Yes, there was growth. In 2014, Nigeria became Africa’s largest economy. But that growth, which made our economy larger than South Africa’s, was in reality a statistical change that did nothing to improve the quality of life of the Nigerian.
There is an example that I use to illustrate the difference. My son turned 1 year old last month, and I like to tell people that he’s been growing since he was born. My wife and I have tried to provide for him as best as we can, so he can grow. However, if in the past year we had fed him on just bread and water, he would still have grown—but he would not have developed.
This is Nigeria’s story over the past odd decade of Jonathan’s leadership. Nigeria has grown, there is no doubt about it. But what the statistics never say is this: Our growth has come because every other African country with similar indices has grown as well. In 2001, it took fifteen African banks to put together a deal worth $50 million. Now, to get a deal worth $1 billion, you do not need more than four banks on this continent.
Development, on the other hand, should be an effect of growth, if managed properly. The Jonathan government did not manage our growth into development that benefits all Nigerians, and nowhere is this more evident than in the power sector.
Nigeria’s power grid is notoriously inefficient, and has become worse in the last decade, despite billions of dollars spent in nominally fixing the problem. Almost all Nigerian families have a power generating set. Some have more than one, and the more affluent Nigerians have power inverters, a battery bank which stores power and is less noisy. The need for all of these generators and inventers pushes up the cost of living, and the cost of doing business in Nigeria.

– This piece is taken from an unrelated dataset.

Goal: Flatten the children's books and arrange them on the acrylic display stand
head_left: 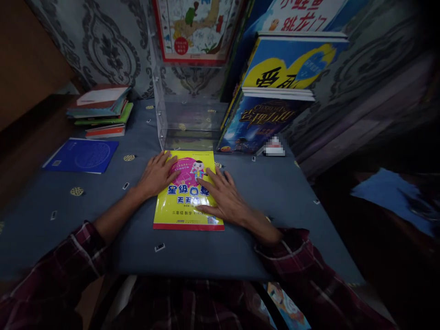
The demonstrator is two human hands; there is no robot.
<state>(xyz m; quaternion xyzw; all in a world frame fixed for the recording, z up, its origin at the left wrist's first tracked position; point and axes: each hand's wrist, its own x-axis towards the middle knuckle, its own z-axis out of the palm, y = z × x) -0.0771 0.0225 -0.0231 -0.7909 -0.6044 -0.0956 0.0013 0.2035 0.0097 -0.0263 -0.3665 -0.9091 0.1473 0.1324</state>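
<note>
From the head camera, the left hand (156, 175) and right hand (223, 195) lie flat, fingers spread, across a yellow book (165, 214), apparently steadying it on the blue-grey tablecloth (195, 256), just near of a clear rack (190, 117).

I receive a dim, cool-toned view; I cannot tell where the light originates. The yellow booklet (188, 220) reads brightest, its cover slightly glossy, and the clear rack (160, 110) carries small highlights. Deep shadow fills the right margin beyond the bench (206, 259), and the upper right corner falls to black. I note sharper detail centrally, soft, stretched outer edges, and a pixelated patch (274, 147) at right of centre.
</note>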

I spend, on average, 2,000 naira—or, roughly $10—each day buying gas to power my generating set. That’s $300 per month, in a country where the national minimum wage is about $90 per month.
With realities like these, people have simply stopped believing in the president’s “transformation” agenda. Heck, the fact that our national budget includes millions of naira for servicing the generators at our Presidential Villa tells us that no development is taking place in the power sector, despite the touted claims to the contrary.
Most Nigerians believe the money that was to be spent on infrastructure projects to fix the power problem was simply pocketed by friends of the government—and what is worse, that nothing happened to those people who were caught stealing. In 2013, the governor of the central bank, also a man with a reputation for doing things right, blew the whistle on $20 billion of missing government funds. He got fired. His successor, who is a friend of a friend of the government, has presided over the collapse of Nigeria’s currency, and a higher rate of inflation.
I recently found out that a police inspector earns N52,000 ($260) a month as his basic salary, and this is a person charged with our security. How would such a person cope in Nigeria? Has there been “growth” in the salaries of public workers? Yes, but has there been development?
Thoughts such as these drove the thinking of so many Nigerians as we went to the ballot box last Saturday.
It is true that the outgoing president got a lot of votes from his region of origin. But, and this is important, the voter turnout in those regions was very poor as compared to the rest of the country. As a friend who lives in Awka, the capital of the southeastern Anambra state, told me, “We can’t vote for Buhari because we do not like Northerners, but Jonathan has not performed, so we will rather stay away from the elections.”
Nigeria’s southeastern region has a historical animosity with the North, where the president-elect comes from, because of our civil war, in which Buhari participated five decades ago. The hatred has not dissipated. Despite that, a fair number of people from the Southeast are willing to give the aged statesman a shot. This is simply because the decisions of the outgoing government hit them where it hurts the most: in their pockets.